== Information shown ==
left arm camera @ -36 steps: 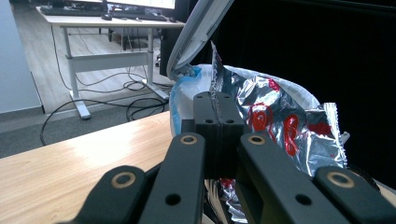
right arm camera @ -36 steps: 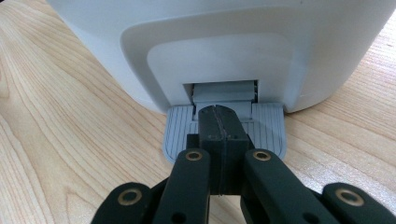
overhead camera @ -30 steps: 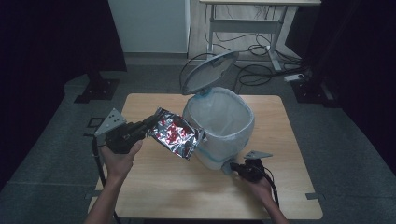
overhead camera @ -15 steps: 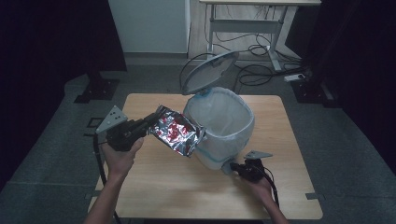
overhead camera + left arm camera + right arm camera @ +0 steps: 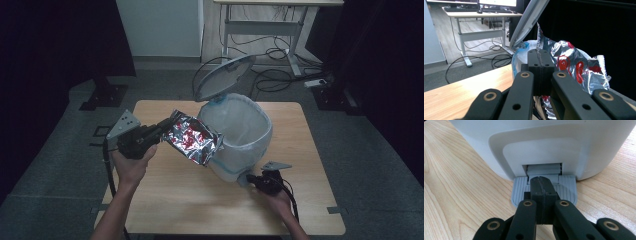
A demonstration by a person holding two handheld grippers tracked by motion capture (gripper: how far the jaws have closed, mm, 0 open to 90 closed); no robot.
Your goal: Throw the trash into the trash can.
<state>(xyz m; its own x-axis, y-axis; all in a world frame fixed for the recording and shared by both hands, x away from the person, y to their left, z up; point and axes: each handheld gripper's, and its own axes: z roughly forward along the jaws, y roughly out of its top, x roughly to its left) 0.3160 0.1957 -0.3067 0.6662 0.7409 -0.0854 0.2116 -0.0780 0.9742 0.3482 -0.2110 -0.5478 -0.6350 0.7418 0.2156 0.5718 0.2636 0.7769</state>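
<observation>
A white pedal bin (image 5: 250, 145) with a white liner stands on the wooden table (image 5: 175, 200), its lid (image 5: 222, 77) raised. My left gripper (image 5: 167, 123) is shut on the edge of a silver foil bag with red print (image 5: 192, 137), held in the air against the bin's left rim. In the left gripper view the shut gripper (image 5: 541, 58) pinches the bag (image 5: 574, 65), with the lid (image 5: 529, 20) just beyond it. My right gripper (image 5: 248, 179) is shut, its tip resting on the bin's grey pedal (image 5: 520, 191) at the base; the right gripper (image 5: 541, 185) holds nothing.
The bin takes up the middle of the table, with bare wood (image 5: 461, 182) in front of it and to its left. Beyond the table stand a desk frame (image 5: 270, 30) and floor cables (image 5: 280, 75). Dark curtains hang at both sides.
My left gripper has lifted the foil bag slightly and nudged it toward the bin. The right gripper has stayed on the pedal, and the lid has stayed up.
</observation>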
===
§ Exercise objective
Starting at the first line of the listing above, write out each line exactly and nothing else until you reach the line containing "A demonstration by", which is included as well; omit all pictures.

§ Exercise answer
left arm camera @ -36 steps: 
right arm camera @ -36 steps: 
overhead camera @ -30 steps: 
overhead camera @ -15 steps: 
overhead camera + left arm camera + right arm camera @ +0 steps: 
A demonstration by a person holding two handheld grippers tracked by motion capture (gripper: how far the jaws have closed, mm, 0 open to 90 closed); no robot.

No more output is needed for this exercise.